=== ASSIGNMENT ===
Set down the data below once more, precisely as it reads.

=== RECORDED INFORMATION ===
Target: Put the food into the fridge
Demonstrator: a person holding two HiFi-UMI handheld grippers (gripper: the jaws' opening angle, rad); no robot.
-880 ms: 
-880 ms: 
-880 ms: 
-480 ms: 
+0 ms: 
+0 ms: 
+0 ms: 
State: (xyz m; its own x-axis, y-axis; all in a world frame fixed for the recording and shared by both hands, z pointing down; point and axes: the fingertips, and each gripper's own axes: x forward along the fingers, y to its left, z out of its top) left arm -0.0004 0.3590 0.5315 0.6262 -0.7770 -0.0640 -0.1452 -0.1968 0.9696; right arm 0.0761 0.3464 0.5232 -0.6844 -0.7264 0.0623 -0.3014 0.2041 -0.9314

=== SOLVED PROBLEM ===
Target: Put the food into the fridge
Demonstrator: a person holding two HiFi-UMI handheld grippers (gripper: the jaws' opening angle, rad); no robot.
-880 ms: 
-880 ms: 
-880 ms: 
-480 ms: 
+0 ms: 
+0 ms: 
+0 ms: 
State: (xyz m; its own x-axis, y-axis; all in a world frame fixed for the recording and shared by both hands, z pointing down; point and axes: the fingertips, and each gripper's own axes: x forward along the fingers, y to its left, z out of its top) left arm -0.0004 0.3590 0.5315 0.6262 -0.7770 -0.0640 -0.1452 -0.1968 0.9696; right arm 0.0761 0.3464 0.5232 -0.6844 -0.7264 0.0623 -0.3014 0.2041 -0.9314

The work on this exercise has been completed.